Copy the complete listing word for word, but do not carry over any images.

*** Opening SUPPLIED INFORMATION ***

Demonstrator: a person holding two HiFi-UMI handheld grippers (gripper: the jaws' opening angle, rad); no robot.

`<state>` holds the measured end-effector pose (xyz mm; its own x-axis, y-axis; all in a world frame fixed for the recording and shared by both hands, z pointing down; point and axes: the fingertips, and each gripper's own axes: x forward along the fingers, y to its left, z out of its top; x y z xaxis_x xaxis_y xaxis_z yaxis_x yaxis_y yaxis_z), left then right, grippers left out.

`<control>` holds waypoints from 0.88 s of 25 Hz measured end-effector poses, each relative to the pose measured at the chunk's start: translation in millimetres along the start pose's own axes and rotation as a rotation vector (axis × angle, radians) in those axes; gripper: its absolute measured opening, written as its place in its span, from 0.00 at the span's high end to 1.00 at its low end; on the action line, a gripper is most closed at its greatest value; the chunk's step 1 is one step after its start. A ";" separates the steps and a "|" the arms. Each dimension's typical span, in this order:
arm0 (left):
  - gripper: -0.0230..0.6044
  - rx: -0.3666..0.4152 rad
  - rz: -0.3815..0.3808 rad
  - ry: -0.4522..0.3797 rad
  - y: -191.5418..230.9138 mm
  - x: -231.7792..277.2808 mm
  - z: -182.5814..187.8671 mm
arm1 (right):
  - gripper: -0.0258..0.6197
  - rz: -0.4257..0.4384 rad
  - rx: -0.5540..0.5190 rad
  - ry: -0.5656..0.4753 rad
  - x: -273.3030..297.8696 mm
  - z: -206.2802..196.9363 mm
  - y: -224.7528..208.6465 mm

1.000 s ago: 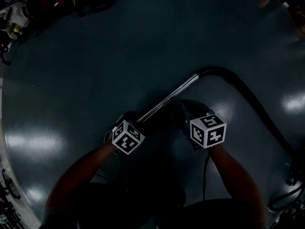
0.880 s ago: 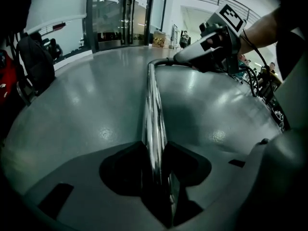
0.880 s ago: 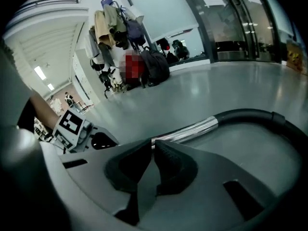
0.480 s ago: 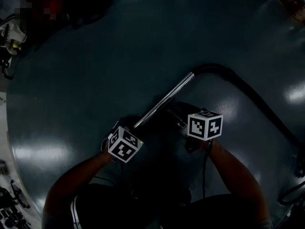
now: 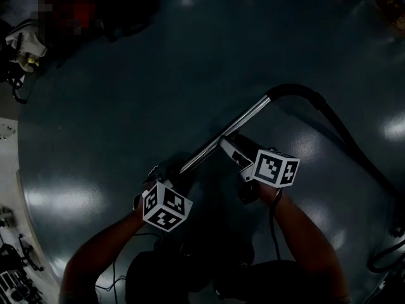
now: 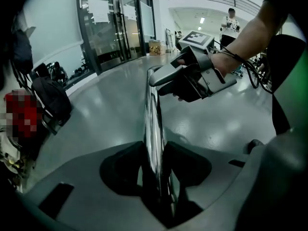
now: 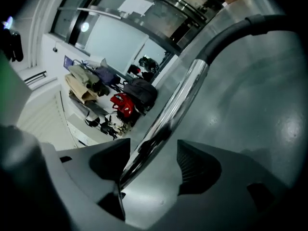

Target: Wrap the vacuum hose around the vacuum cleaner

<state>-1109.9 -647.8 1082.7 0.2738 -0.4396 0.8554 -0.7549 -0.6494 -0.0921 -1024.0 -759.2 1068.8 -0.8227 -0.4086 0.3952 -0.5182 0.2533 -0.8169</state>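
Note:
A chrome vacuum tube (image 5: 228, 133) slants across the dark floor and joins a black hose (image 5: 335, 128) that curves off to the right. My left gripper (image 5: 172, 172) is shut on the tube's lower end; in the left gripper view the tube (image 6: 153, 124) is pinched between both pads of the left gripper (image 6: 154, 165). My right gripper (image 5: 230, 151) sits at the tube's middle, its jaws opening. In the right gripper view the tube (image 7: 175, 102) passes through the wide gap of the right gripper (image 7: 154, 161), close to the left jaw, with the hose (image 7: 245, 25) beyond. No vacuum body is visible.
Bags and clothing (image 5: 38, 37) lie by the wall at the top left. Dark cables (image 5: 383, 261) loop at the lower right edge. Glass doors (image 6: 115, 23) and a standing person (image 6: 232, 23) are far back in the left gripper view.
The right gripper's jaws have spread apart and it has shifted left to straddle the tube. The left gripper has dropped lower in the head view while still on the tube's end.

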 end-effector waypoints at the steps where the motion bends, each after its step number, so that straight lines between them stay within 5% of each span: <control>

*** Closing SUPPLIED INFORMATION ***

# REPLY TO THE TASK
Demonstrator: a person holding two HiFi-UMI handheld grippers (gripper: the jaws' opening angle, rad); no robot.

`<state>` holds the measured end-effector pose (xyz mm; its own x-axis, y-axis; all in a world frame fixed for the recording and shared by both hands, z pointing down; point and axes: the fingertips, and each gripper's own axes: x forward along the fingers, y to its left, z out of its top; x y z xaxis_x xaxis_y xaxis_z yaxis_x yaxis_y yaxis_z), left then right, grippers left out.

`<control>` holds waypoints from 0.88 s of 25 Hz measured end-effector poses, each relative to the pose measured at the chunk's start: translation in millimetres along the start pose's own axes and rotation as a rotation vector (axis × angle, radians) in those axes; gripper: its absolute measured opening, written as its place in its span, from 0.00 at the span's high end to 1.00 at its low end; on the action line, a gripper is most closed at its greatest value; the chunk's step 1 is one step after its start. A ";" separates the steps and a "|" the arms. Each dimension's typical span, in this order:
arm0 (left):
  - gripper: -0.0230..0.6044
  - rx: -0.3666..0.4152 rad
  - rz: -0.3815..0.3808 rad
  - ry: -0.4522..0.3797 rad
  - y: -191.5418..230.9138 mm
  - x: -231.7792..277.2808 mm
  - z: -182.5814..187.8671 mm
arm1 (right):
  - gripper: -0.0258..0.6197
  - rz: -0.4257..0.4384 rad
  - rx: -0.5540..0.5190 rad
  - ry: -0.5656..0.4753 rad
  - x: -273.3030..297.8696 mm
  - z: -206.2802..196.9363 mm
  - y: -224.7528..208.6465 mm

1.000 s ago: 
0.880 s ago: 
0.880 s ago: 
0.480 s ago: 
now: 
now: 
now: 

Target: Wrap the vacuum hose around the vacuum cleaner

<state>-1109.9 -647.8 1082.7 0.2738 -0.4396 0.8554 -0.7549 -0.6494 -0.0921 -1024.0 -759.2 1068.8 -0.8227 -0.4086 0.3952 -0.5182 0.2533 -0.8169</state>
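Note:
A chrome vacuum tube (image 5: 228, 133) slants across the dark floor and joins a black hose (image 5: 335, 128) that curves off to the right. My left gripper (image 5: 172, 172) is shut on the tube's lower end; in the left gripper view the tube (image 6: 153, 124) is pinched between both pads of the left gripper (image 6: 154, 165). My right gripper (image 5: 230, 151) sits at the tube's middle, its jaws opening. In the right gripper view the tube (image 7: 175, 102) passes through the wide gap of the right gripper (image 7: 154, 161), close to the left jaw, with the hose (image 7: 245, 25) beyond. No vacuum body is visible.
Bags and clothing (image 5: 38, 37) lie by the wall at the top left. Dark cables (image 5: 383, 261) loop at the lower right edge. Glass doors (image 6: 115, 23) and a standing person (image 6: 232, 23) are far back in the left gripper view.
The right gripper's jaws have spread apart and it has shifted left to straddle the tube. The left gripper has dropped lower in the head view while still on the tube's end.
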
 end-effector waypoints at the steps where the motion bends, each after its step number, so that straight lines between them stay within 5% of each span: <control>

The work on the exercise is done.